As empresas de acúmulo de benefícios, como Multiplus e Smiles, e o setor financeiro também são considerados atraentes por quem gosta de dividendos. A Qualicorp, que faz a gestão de planos de saúde, por ter também uma baixa necessidade de investimento, é outra que distribui boa parte do seu lucro para os acionistas.

A esperada recuperação da economia pode ampliar um pouco essa gama de empresas. Sandra, da Coinvalores, explica que o crescimento significa, em grande parte dos casos, mais receitas e lucro para as empresas, o que pode ser revertido para o bolso do acionista. Isso se somaria à valorização que esses papéis poderão ter.

– Os proventos são uma parte do lucro e, quanto maior o lucro, mais dinheiro vai ser distribuído. Se o cenário econômico tende a melhorar, mais empresas serão beneficiadas – diz Sandra.

Esses dividendos podem ser distribuídos mensalmente, prática comum entre os bancos, ou trimestral, semestral e anualmente. De acordo com Sandra, o pagamento mais constante é uma opção para quem precisa ter uma renda proveniente dos investimentos, já que sempre terá algo “pingando” na conta corrente. Mas, se o investidor não precisar desses recursos para cobrir eventuais gastos, a indicação é usá-los para comprar mais ações.

OI, UM EXEMPLO A NÃO SER SEGUIDO
Mas, embora essas ações sejam consideradas menos voláteis, elas também apresentam seus riscos. Phillip Soares, analista da Ativa, explica que o fato de uma empresa ter um payout elevado não significa que ela seja a melhor ação em termos de dividendos. Uma empresa endividada e que, ainda assim, decide fazer uma distribuição significativa de proventos aos acionistas pode complicar ainda mais a sua situação. O caso recente mais emblemático é o da Oi.

– Não é porque paga um alto dividendo que é boa. É preciso estudar como é a gestão de caixa dessa empresa, se ela tem condições de pagar tudo isso. A Oi já foi uma das grandes pagadoras de dividendos, e isso mostrou que não foi bom para as perspetivas de longo prazo da companhia – explica Soares.
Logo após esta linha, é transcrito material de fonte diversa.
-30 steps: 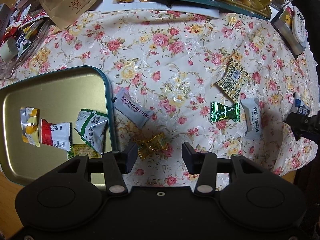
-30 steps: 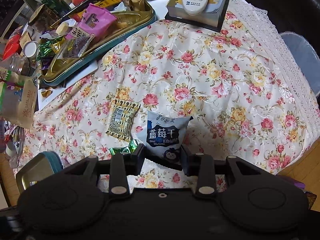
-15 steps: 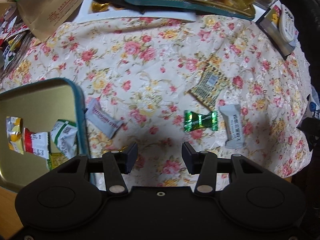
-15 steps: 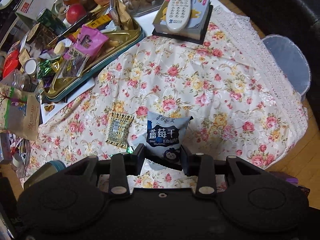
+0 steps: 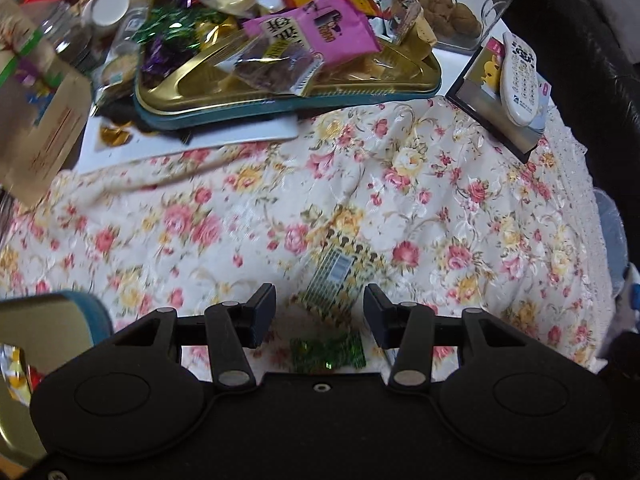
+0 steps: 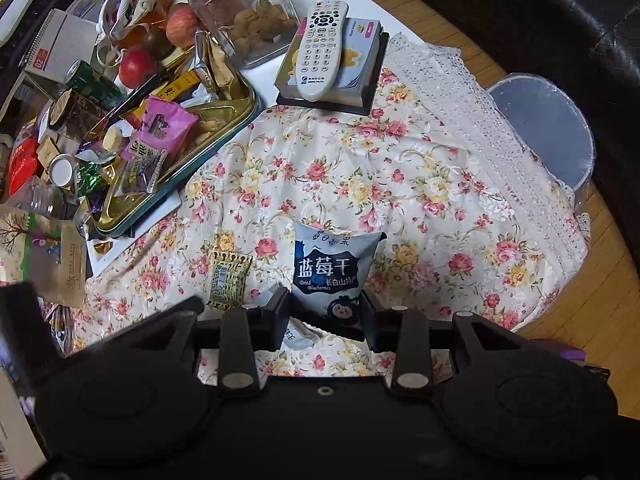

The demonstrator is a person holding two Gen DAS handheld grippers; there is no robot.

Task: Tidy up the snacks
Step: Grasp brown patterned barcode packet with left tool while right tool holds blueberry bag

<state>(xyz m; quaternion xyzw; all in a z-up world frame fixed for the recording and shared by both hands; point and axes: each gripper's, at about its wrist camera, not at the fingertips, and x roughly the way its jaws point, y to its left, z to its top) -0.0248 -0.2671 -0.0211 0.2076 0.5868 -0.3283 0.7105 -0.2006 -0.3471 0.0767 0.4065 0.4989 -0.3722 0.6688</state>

Victor Mizumoto, analista de investimentos da Spinelli Corretora, tem a mesma avaliação e acrescenta que, para algumas empresas, mesmo sem dificuldades de caixa, o melhor é não distribuir fatias tão grandes do lucro. Ele cita o exemplo da americana Apple, a fabricante do iPhone:

– É uma empresa que, ao reter o lucro e investir no negócio, consegue gerar muito mais dinheiro, e, assim, suas ações se valorizam cada vez mais. É melhor que ela não distribua muitos dividendos. Mas, quando você olha para as empresas de energia, elas têm as tarifas controladas e poucas opções de investimento, então é natural que paguem mais ao acionista.

Com relação às perspectivas para este ano, Mizumoto lembra que as empresas, devido à recessão, estão com uma capacidade ociosa elevada, ou seja, produzindo abaixo de sua capacidade. Quando a economia voltar a crescer, elas não precisarão investir de imediato. Com maior produção e vendas, sem expansão do parque produtivo, o lucro deve ser maior. Ou seja, em tese, os dividendos podem subir. No entanto, muitas companhias ainda têm dívidas elevadas, o que pode levar o Conselho de Administração a barrar grandes aumentos na distribuição de dividendos.

– A maior parte das empresas está muito endividada, então aumentar os dividendos é algo complexo. Isso pode ocorrer nos casos das empresas que não precisam de investimentos e também estão pouco alavancadas, ou seja, com pouca dívida – explica Mizumoto.